Artículo publicado el domingo 3 de junio de 2018 en el Diario de Sevilla y los otros ocho periódicos del Grupo Joly
En
el ordenamiento jurídico español solo hay dos casos en que es obligatorio para el
Presidente del Gobierno presentar su dimisión: bien cuando pierda una cuestión de confianza, bien cuando triunfe una moción de
censura (art. 114 de la Constitución). En sentido contrario, no hay ninguna
norma que expresamente le ordene continuar en el puesto. Por eso, se
viene considerando que la dimisión es un acto personalísimo que el Presidente
puede realizar cuando lo estime oportuno, incluso cuando esté en curso una
moción de censura que no podría seguir tramitándose, a diferencia de lo que
sucede en los ayuntamientos en los que la “dimisión sobrevenida del Alcalde no suspenderá la tramitación y votación de
la moción de censura” (art. 197.3 de la Ley Orgánica de Régimen Electoral General).
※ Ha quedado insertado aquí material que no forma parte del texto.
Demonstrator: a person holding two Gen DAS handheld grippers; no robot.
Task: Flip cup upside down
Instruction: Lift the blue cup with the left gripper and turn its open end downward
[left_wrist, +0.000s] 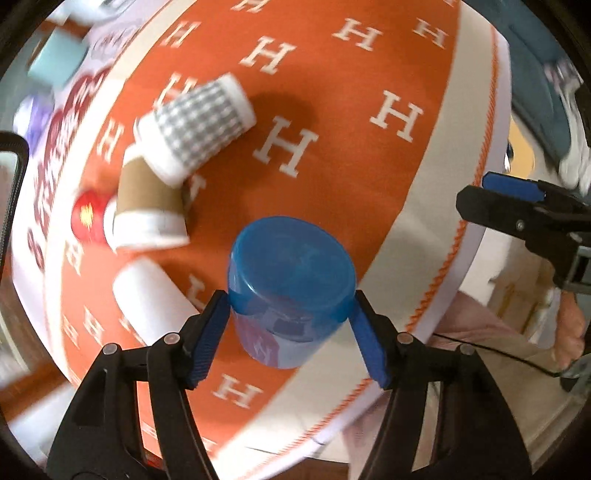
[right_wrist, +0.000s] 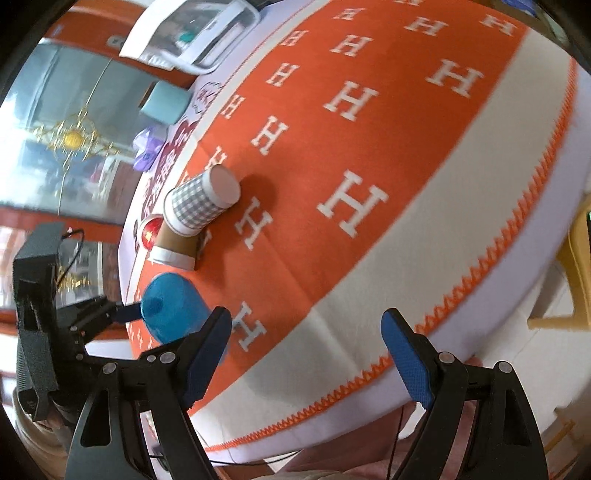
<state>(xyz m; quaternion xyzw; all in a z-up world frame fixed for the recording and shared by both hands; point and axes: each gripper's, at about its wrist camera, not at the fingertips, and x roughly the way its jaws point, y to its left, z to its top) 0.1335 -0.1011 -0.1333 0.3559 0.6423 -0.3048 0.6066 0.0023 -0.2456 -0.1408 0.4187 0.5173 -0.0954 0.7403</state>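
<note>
Gripping the blue cup (left_wrist: 291, 291) base-up above the orange cloth (left_wrist: 332, 110), left gripper (left_wrist: 290, 314) fingers pinch its sides; right gripper (right_wrist: 306, 354) gapes empty; risk: slick plastic slipping onto nearby paper cups (left_wrist: 195, 125).

Five cups are sitting in view: one blue plastic cup (left_wrist: 291, 291), one gray checked paper cup (left_wrist: 195, 127), one brown-sleeved paper cup (left_wrist: 149, 210), one plain white cup (left_wrist: 151, 299), and one pale teal cup (left_wrist: 55, 61). Two grippers are showing, the left gripper (left_wrist: 291, 321) and the right gripper (right_wrist: 306, 354). One orange tablecloth (left_wrist: 351, 129) is lying under the cups, one red round thing (left_wrist: 88, 218) is sitting beside them, and one clear plastic box (right_wrist: 199, 33) is standing at the far edge.
</note>
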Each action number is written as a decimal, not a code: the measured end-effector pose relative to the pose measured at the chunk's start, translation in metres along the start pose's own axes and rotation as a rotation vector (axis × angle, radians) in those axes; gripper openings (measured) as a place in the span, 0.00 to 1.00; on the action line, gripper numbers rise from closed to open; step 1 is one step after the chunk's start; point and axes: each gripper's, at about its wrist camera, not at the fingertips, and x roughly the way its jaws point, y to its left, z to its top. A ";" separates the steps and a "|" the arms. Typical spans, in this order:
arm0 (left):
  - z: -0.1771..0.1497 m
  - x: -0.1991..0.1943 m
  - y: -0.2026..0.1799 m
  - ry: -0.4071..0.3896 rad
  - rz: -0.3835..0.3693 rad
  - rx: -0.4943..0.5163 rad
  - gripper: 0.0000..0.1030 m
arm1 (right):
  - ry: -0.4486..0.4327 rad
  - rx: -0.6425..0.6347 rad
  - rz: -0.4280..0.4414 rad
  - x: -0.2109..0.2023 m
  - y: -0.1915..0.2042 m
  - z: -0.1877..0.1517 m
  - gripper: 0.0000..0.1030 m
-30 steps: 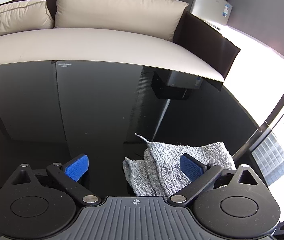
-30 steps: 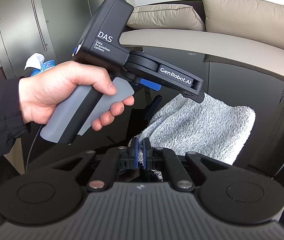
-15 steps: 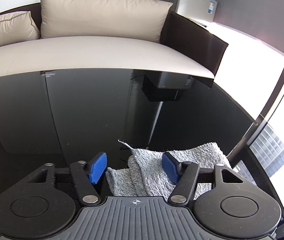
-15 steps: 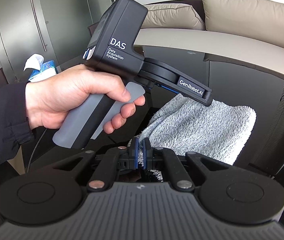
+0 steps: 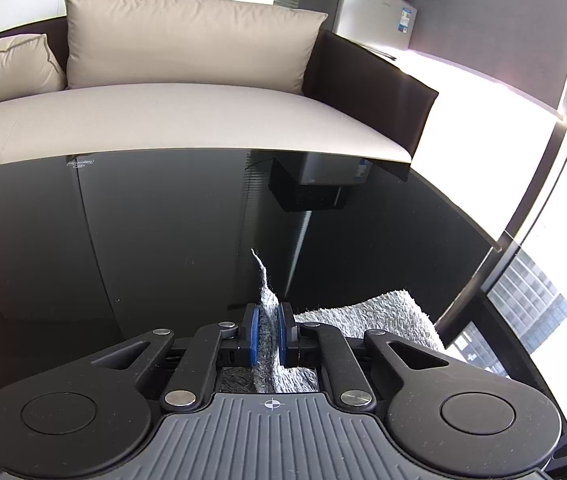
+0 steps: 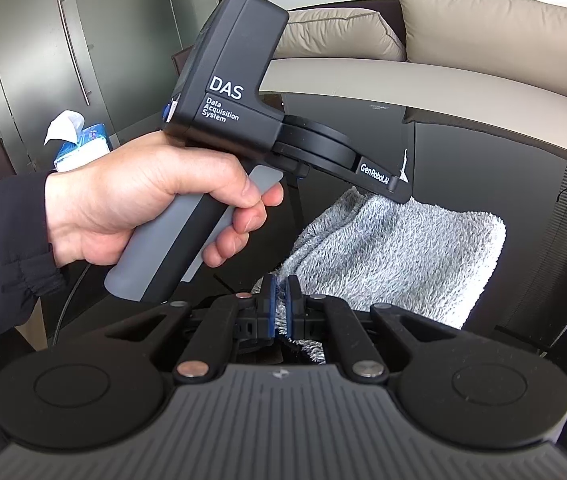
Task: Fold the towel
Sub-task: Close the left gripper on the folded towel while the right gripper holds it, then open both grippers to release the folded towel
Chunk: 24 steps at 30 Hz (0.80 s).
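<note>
Jaws of both the left gripper (image 5: 268,334) and right gripper (image 6: 281,306) clenched on edges of the grey towel (image 6: 399,252), which lies apparently already folded once on the black desk (image 5: 163,240); next fold pending, nothing lifted yet.

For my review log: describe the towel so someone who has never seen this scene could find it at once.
Start at the glossy black table in front of the beige sofa. Near its right edge lies the towel, pinched by the left gripper and right gripper. It is the only fluffy grey cloth there.
</note>
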 end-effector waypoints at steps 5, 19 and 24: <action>0.005 -0.008 -0.001 -0.014 0.003 0.004 0.08 | -0.015 0.001 -0.002 -0.004 -0.001 0.002 0.05; 0.013 -0.030 0.001 -0.028 0.050 0.000 0.08 | -0.080 0.010 0.030 -0.024 -0.004 0.008 0.04; 0.010 -0.027 0.008 -0.012 0.064 -0.012 0.09 | -0.055 -0.001 0.031 -0.019 -0.002 0.004 0.05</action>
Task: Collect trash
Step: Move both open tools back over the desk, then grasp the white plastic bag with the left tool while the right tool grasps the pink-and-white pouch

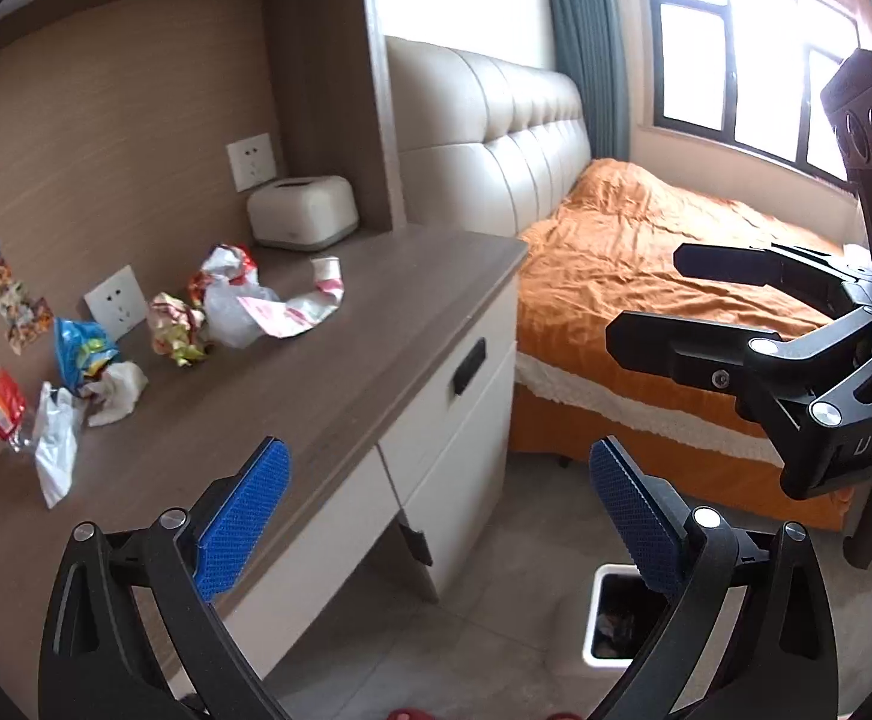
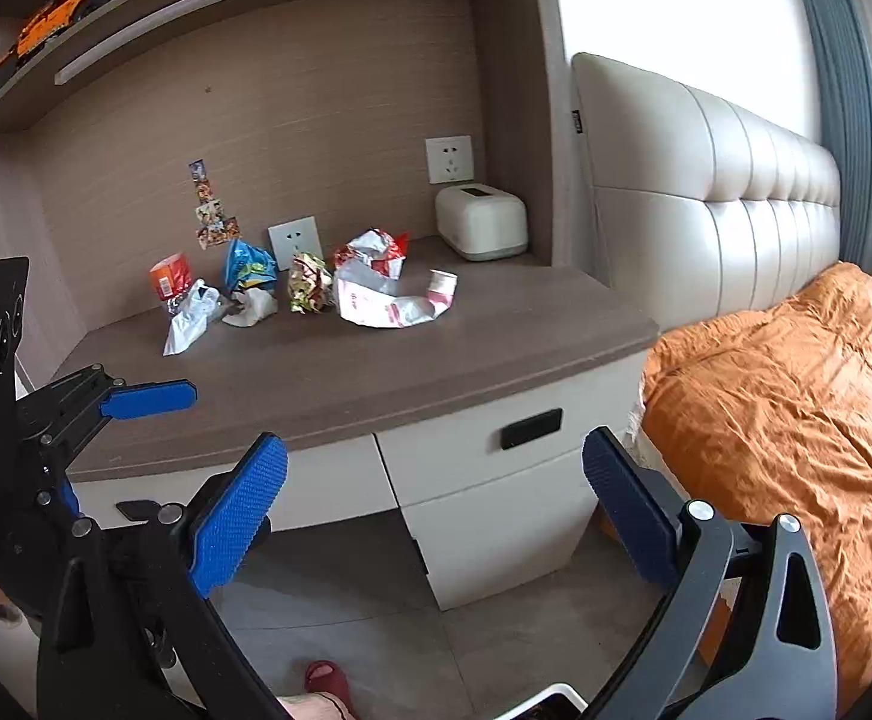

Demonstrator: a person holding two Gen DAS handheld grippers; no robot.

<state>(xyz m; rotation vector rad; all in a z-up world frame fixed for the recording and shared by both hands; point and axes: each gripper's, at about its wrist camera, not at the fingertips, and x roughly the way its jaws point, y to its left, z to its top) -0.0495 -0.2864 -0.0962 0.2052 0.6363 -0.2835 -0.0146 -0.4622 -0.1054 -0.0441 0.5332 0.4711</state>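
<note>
Crumpled litter is lying in a loose row along the back of the wooden desk top [image 2: 375, 372]. Going left to right: an orange packet [image 2: 168, 277], a limp white plastic bag [image 2: 186, 319], a blue snack bag [image 2: 246, 263] with a wadded tissue [image 2: 251, 307] touching its front, a balled yellow-green wrapper [image 2: 308, 283], a red-and-white wrapper [image 2: 375, 252], then a flattened pink-and-white bag [image 2: 384, 305] curling up at its right end. A cream tissue box [image 2: 481, 222] is sitting behind them at the right.

Print on the wrappers is too blurred to read. The white bin [image 1: 613, 618] on the floor is half hidden behind a blue pad, and its dark contents are hard to make out.

The left gripper [image 1: 436, 516] is hanging with jaws spread wide and nothing between them, in front of the desk edge, the litter well apart, ahead and to its left. The right gripper [image 2: 436, 510] is likewise gaping wide, holding nothing, level with the white drawers [image 2: 496, 480], the litter well beyond it on the desk.
</note>
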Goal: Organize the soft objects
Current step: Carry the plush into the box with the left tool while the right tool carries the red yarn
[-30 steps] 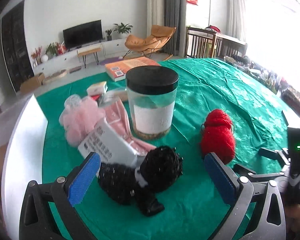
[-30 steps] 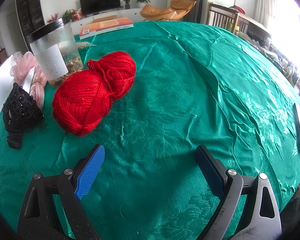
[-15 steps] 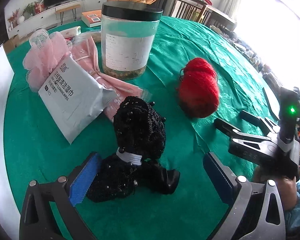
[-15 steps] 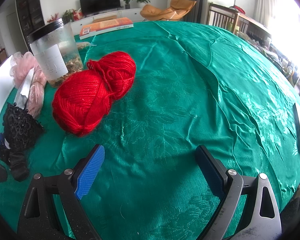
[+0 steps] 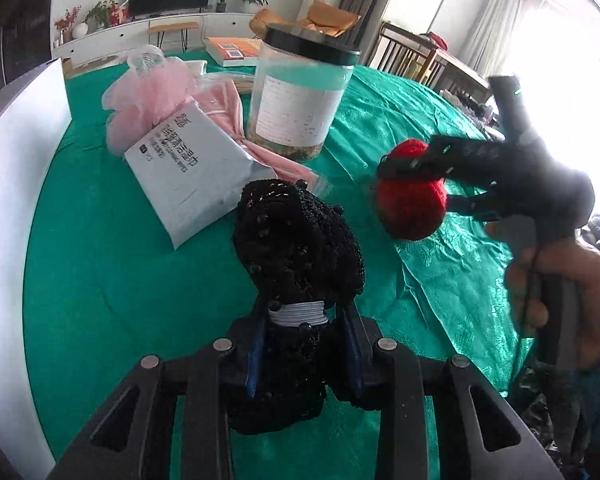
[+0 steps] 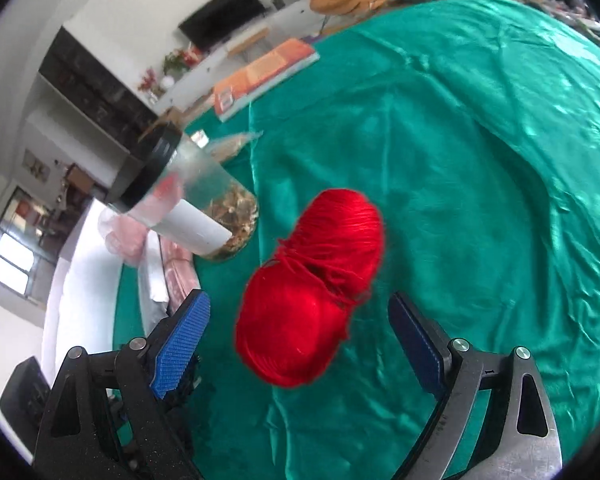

Esta
tesis está tan compartida que el jueves pasado vimos a Pedro Sánchez pedirle
reiteradamente al Presidente Rajoy que dimitiera y de esa forma “esta moción de
censura habrá acabado aquí y ahora”. En los días previos se venía especulando
con esa posibilidad en los ambientes políticos, sería el “botón nuclear” que
podría apretar Rajoy para cortar el camino a Sánchez y de, paso, evitarse el
mal trago de ser censurado. Incluso podrían alegarse los precedentes
autonómicos de Pedro Antonio Sánchez en Murcia y de Cristina Cifuentes en
Madrid, que dimitieron cuando ya había sido presentada una moción de censura en
su contra.
Sin
embargo, no parece que el silencio de la Constitución puede interpretarse así,
como la capacidad del Presidente de dimitir para impedir la elección de un candidato
alternativo. En los debates constituyentes, a los diputados y senadores no se
les pasó por la cabeza esa posibilidad; sí pensaron que un Presidente podría
tener la tentación de convocar elecciones para así evitar la moción de censura
y, por eso, se lo prohibieron (art. 115.2). Y no se les pasó, no solo porque no
pensaron que pudiera haber una persona tan taimada al frente del Gobierno, sino
porque esa dimisión instrumental
sería una forma de dejar sin efecto todo el artículo 113: cualquier Presidente
que fuera a perder una moción dimitiría y no solo se evitaría la reprobación,
sino que seguiría en el cargo, como Presidente en funciones, hasta que el
Congreso eligiera a otro candidato, lo que podría ser un tiempo precioso a su
favor o de su partido. Sería volver a la moción de censura tradicional, como la
que establecía el artículo 64 de la Constitución republicana de 1931 en la que
la única consecuencia de su aprobación era la dimisión del Presidente. Jurídicamente,
esa interpretación que conduce al absurdo de anular toda la regulación
constitucional de la moción de censura de 1978 y transformarla en la de 1931 está
prohibida por el clásico aforismo latino ad
absurdum nemo tenetur.
Los
debates parlamentarios son también muy útiles para comprobar la finalidad de
que la moción de censura sea constructiva: lograr la estabilidad del sistema
político o, como dijo el diputado –e ilustre constitucionalista- Óscar Alzaga,
“compatibilizar la democracia parlamentaria con el gobierno estable”. Si esa
era la finalidad, sería contraria a ella que el Presidente del Gobierno pudiera
dimitir para impedir que automáticamente otra persona ocupara su puesto y abrir
una etapa de búsqueda de un nuevo candidato, con la consiguiente inestabilidad
política que eso implicaría. Ahora sí que se entiende por qué el artículo 114.2
ordena que dimita el Presidente (y todo el Gobierno) cuando triunfe una moción
de censura: porque lo tiene prohibido durante su tramitación.
Así
las cosas, la dimisión de Rajoy para impedir el triunfo de la moción de censura
del PSOE hubiera sido un fraude constitucional. Y no estamos ya en la España de
1852 cuando el Presidente Bravo Murillo perdió una votación en el Congreso y en
lugar de presentar la dimisión, como mandaban los usos parlamentarios,
consiguió que la reina Isabel II disolviera las Cortes y convocara elecciones.
El juicio de los historiadores sobre ese político moderado no ha sido benévolo,
al que lo acusan de autoritario bajo un disfraz constitucional. Por fortuna,
Rajoy no ha oído las llamadas que desde diversos sectores se le hacían para que
presentara su dimisión y, haya sido por los motivos que hayan sido, ha actuado
con escrupuloso respeto a la Constitución. Estoy seguro de que los
historiadores del futuro le reconocerán ese mérito; de otros que ahora le
atribuyen sus defensores, ya no tanto.